Susannah Tredwell on Law Library Cost Recovery

Susannah Tredwell has a great new post up on Slaw.ca on The Future of Cost Recovery.

Unfortunately, I think there's a more fundamental question at play: whether clients are accepting of cost recovery and the extra disbursements entailed on their legal bills; or, if they are now demanding these costs be included; covered by firms as a 'cost of doing business'.

First let's face the facts: clients want to pay the least amount possible for a professional standard of service. They want to keep their legal bills reasonable, and no higher than is absolutely needed.

Do clients see value in legal research? That answer will vary, but one thing I'm sure of: that answer is completely unconnected to the how they respond to extra expenses added onto the end of their invoice. That particular client response is always going to be poor at best.

Anything a client can pinpoint on an invoice that's outside of the hourly rate or the flat fee negotiated is going to be received negatively. It's a natural reaction to say, "strike that off my invoice".  Think about buying a car and how much we all hate those extra fees that get nailed on at the end. Drives us insane right?

So when it comes to law firm's cost recovery for legal research tools, I'm now thinking we need a big shift in direction. Even me.  I used to think that we needed to get these costs onto client bills to showcase the value of our services, and for internal marketing -- demonstrating to lawyers the resources we were managing, showing the value of our services, and to help everyone recognize the (sometimes huge) costs involved.  Unfortunately, this is a battle that isn't going away. And whether we directly cost recover or not isn't going to change things.

So now my opinion has been altered: The last thing Librarians should want connected to "legal research services" is the negative response of clients. Getting these disbursements on the bills isn't showing value of these tools, or our services. It's only getting lawyers to psychologically connect "research costs" with negative client responses. Nobody wins in this scenario.

I also think in most circumstances that firms need to reconsider charging disbursements altogether. It's a huge negative drag in the client relationship. Why? Clients want cost certainty -- not another line item tacked on at the end of the invoice. Most firms would be wise to bury these costs in their fixed fees, hourly rates, AFAs... whatever billing model they use. Because regardless of how the firm charges for its services, clients will always hate the taxes tacked on at the end of the invoice, and they will always hate disbursements.
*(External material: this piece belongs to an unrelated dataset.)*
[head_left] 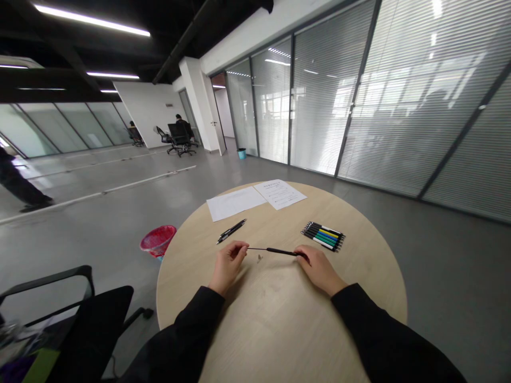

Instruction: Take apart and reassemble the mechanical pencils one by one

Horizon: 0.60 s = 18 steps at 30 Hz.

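Over the table's middle, my left hand [230,261] pinches the end of a thin dark pen refill [257,248]. The refill's other end meets the tip of a black pen barrel [281,251], and the two lie nearly in line. Closed round the far end of that barrel is my right hand [317,266]. Just below the refill, a small greyish piece [260,258] lies on the wood; its kind is too small to tell. Black pens [231,231] rest beyond my left hand. Past my right hand lies a row of several pens [323,236] with black, white, yellow, blue and green barrels.
Two printed sheets [239,202] lie at the far edge of the round wooden table [371,276]. A red basin-like bin [158,240] stands on the floor to the left, near a black chair [91,319]. Glass partitions with blinds [319,96] run along the right.
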Available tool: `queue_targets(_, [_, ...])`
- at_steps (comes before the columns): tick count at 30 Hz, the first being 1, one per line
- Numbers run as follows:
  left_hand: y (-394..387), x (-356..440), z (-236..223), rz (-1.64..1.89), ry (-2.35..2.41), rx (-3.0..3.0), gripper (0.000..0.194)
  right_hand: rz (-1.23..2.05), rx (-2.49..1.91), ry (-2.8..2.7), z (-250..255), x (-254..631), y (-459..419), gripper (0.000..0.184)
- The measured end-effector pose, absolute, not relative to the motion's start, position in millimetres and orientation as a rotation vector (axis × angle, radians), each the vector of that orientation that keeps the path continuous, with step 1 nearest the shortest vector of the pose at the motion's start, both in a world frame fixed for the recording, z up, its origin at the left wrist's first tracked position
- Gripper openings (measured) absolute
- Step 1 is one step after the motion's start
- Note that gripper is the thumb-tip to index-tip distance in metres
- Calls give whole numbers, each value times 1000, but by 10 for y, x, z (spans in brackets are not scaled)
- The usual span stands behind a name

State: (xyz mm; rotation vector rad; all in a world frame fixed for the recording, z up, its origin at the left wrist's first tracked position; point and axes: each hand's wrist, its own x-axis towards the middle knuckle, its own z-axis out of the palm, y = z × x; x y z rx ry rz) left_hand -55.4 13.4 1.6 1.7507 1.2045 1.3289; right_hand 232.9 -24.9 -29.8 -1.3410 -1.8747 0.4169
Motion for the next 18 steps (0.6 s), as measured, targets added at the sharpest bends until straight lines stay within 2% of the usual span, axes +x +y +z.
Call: queue_targets(18, [2, -322, 51, 1094, 1184, 1940, 18, 446, -1301, -1954, -231, 2235, -308, 18])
Only one of those extra costs has an alternative course.

1 Comments:

Blogger Susannah said...

Thanks, Steve.

I think the most important thing is to ensure that client aren't surprised by disbursements. (Whether that's done by making them part of the hourly rate or by including information about potential charges in the retainer letter is up to the individual law firm.)

From my limited experience as a consumer of legal services, I really appreciated being told that there were likely to be extra costs and how much they were likely to be. Even if the lawyer couldn't give me a dollar figure, knowing that there was the possibility of additional charges made the bill much more palatable when I received it. (The completely unexpected $10 charge for photocopying my will annoyed me and it wouldn't have if the lawyer had been upfront about it.)